楽しいこと7つ
(みんなでドライブ ファミリーワゴン)
ある日曜日、ショコラウサギさんの一家はみんな、いつもより早く目がさめて、ベッドからとびおきました。
今日はとくべつな日。
新しい車で、キラキラこまではじめてのドライブをするのです。
カーポートにとめてあったふかみどり色のワゴンを見たとたん、
「かっこいい!」
と、子どもたちと赤ちゃんは大よろこび。
「このワゴンは、クマの村長さんが村のみんなのためにとりよせてくれたんだよ。」
と、お父さんが、ワゴンがシルバニア村にきたいきさつを教えてくれました。
ワゴンのりょうがわのドアがあくので、みんなでにもつをつみこむのもらくらくです。
赤ちゃんとふたごちゃんのためにチャイルドシートもつけて、さあしゅっぱつ!
赤ちゃんは、
「おとうさん、おかあさん、おにいちゃん…。」
と、ワゴンにのっているかぞくの数をかぞえて、
「みんなで7人!」
と、ごきげんです。
ワゴンは村の道をどんどんはしっていきます。
「あっ、シルクネコくんとシルクネコちゃん!」
「おはよう!キラキラこにいってくるね。」
ショコラウサギの男の子とショコラウサギの女の子は、道を歩いているお友だちをみつけると、うれしそうに手をふりました。
「いってらしゃーい!」
と、シルクネコの女の子。
こんなふうに、道やはたけであったひとたちとあいさつをしながら村をとおりすぎたとき、
「いままで会ったひともぜんぶで7人よ。」
と、ショコラウサギちゃんが気づきました。
そのぐうぜんにうれしくなって、
「じゃ、7つのものをさがそうか?」
と、思いついた子どもたち。
林の中をはしりぬけながら、みつけた小鳥や、空のくもを、
「ひとつ、ふたつ……7つ!」
と、数えはじめました。
ワゴンのうしろのシートは、むかい合わせにしたり、たおしてたいらにすることもできます。

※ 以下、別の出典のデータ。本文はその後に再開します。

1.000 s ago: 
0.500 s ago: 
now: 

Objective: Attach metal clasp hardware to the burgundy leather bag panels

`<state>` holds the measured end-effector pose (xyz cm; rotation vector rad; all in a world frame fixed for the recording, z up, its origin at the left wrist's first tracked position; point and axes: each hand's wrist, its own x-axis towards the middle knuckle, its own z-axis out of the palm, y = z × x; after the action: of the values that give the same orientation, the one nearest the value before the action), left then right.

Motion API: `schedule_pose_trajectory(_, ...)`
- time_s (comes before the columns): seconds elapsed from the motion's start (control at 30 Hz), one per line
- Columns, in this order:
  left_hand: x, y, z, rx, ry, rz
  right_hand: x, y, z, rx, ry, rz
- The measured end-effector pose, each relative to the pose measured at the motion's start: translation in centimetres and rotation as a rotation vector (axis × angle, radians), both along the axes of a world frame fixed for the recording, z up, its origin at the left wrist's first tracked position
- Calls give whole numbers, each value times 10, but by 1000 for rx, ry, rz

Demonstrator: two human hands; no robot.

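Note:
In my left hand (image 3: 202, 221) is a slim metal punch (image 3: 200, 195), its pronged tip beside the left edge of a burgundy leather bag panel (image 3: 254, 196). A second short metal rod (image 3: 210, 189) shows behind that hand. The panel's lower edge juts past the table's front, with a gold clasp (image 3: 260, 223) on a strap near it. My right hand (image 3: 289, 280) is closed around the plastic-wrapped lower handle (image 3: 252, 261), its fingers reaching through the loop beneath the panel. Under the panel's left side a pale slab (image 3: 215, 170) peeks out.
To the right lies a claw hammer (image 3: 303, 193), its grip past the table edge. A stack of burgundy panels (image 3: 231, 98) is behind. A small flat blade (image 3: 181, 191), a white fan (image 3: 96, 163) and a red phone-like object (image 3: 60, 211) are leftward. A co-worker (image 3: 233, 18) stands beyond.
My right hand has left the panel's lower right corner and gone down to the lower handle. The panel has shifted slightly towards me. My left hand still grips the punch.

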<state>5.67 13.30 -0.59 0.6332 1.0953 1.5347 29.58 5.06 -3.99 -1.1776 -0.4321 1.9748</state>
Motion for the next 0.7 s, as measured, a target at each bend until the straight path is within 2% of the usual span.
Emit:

子どもたちは、とちゅうですわりかたをいろいろかえて、大はしゃぎ。
そして、おしゃべりをしたり、おやつをたべたり、うたをうたったり……。
ちょうど7つ目のうたがおわったとき、ワゴンはキラキラこにつきました。
「車だから早くついたね。」
というショコラウサギくんに、
「楽しいときは、時間のたつのもいつもより早くかんじるわね。」
と、お母さんはにっこりわらってこたえました。
それから、お母さんとショコラウサギちゃん、ふたごちゃんはみずうみのほとりをさんぽしました。
木立の中でショコラウサギちゃんがひろったのは、きれいな木のみを7つ。
「これでネックレスを作って、はじめてワゴンでドライブしたきねんにするの。」
と、ショコラウサギちゃんは木のみを大切にポケットにいれました。
お父さんとショコラウサギくんと赤ちゃんは、みずうみでつりのまっさいちゅう。
「見て!つれたよ!」
と、つぎつぎつりあげて、つれた魚を数えると、やっぱり7ひき!
「やったー、また7ひきだ!」
ショコラウサギくんと赤ちゃんは手をたたいてよこびました。
お昼ごはんは、つった魚でバーベキューをして、みんな大まんぞく。
ところが、水あそびをはじめてしばらくたったころ……。
空に雲がふえてきて、やがて、ポツリ、とつめたい雨つぶがおちてきました。
そして、赤ちゃんが顔や手にあたる雨つぶを
「ひとつ、ふたつ……。」
と数えているうちに、雨がザーッとふりだして、
「ワゴンにのろう!」
と、みんなはあわててワゴンにかけこんだのです。
「ボートにものりたかったのに、ざんねんだね。」
と、お父さん。
でも、ワゴンの中で、
「7つのもの、いくつ見つかった?」
と、おしゃべりするのも、とっても楽しい時間です。
しばらくすると雨がだんだんよわくなって、雲の間からお日さまがさしてきました。
そのとき、ショコラウサギちゃんが、
「7つのもの、みーつけた!」
と言って、外をゆびさしました。
そして、みんながワゴンのまどから空をみあげると、そこには大きな七色のにじがかかっていたのです。
「わあ、きれい!」
と、みんなは大かんげき。
雨上がりのお日さまの光に、7人ののったワゴンもキラキラかがやいていました。